DIRECTIONS:
A word-for-word restatement of the data is what is needed.

DATA EXTRACT:
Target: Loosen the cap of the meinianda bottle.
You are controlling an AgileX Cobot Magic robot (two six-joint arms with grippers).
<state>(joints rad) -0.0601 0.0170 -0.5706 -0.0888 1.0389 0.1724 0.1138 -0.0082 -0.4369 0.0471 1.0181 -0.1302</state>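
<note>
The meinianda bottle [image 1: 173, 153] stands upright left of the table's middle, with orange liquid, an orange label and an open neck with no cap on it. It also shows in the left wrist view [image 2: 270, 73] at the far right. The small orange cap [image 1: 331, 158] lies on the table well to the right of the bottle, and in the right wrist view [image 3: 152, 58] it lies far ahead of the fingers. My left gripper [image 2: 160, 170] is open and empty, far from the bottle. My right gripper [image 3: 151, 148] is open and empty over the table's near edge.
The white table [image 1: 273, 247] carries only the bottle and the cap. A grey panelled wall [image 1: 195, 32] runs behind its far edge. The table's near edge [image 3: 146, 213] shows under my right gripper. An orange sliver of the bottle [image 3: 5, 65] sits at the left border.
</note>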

OUTPUT FOR THIS TASK:
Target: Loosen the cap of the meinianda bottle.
You are controlling an AgileX Cobot Magic robot (two six-joint arms with grippers).
<state>(joints rad) -0.0601 0.0170 -0.5706 -0.0888 1.0389 0.1724 0.1138 -0.0082 -0.4369 0.0471 1.0181 -0.1302</state>
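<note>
The meinianda bottle [image 1: 173, 153] stands upright left of the table's middle, with orange liquid, an orange label and an open neck with no cap on it. It also shows in the left wrist view [image 2: 270, 73] at the far right. The small orange cap [image 1: 331, 158] lies on the table well to the right of the bottle, and in the right wrist view [image 3: 152, 58] it lies far ahead of the fingers. My left gripper [image 2: 160, 170] is open and empty, far from the bottle. My right gripper [image 3: 151, 148] is open and empty over the table's near edge.
The white table [image 1: 273, 247] carries only the bottle and the cap. A grey panelled wall [image 1: 195, 32] runs behind its far edge. The table's near edge [image 3: 146, 213] shows under my right gripper. An orange sliver of the bottle [image 3: 5, 65] sits at the left border.
</note>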

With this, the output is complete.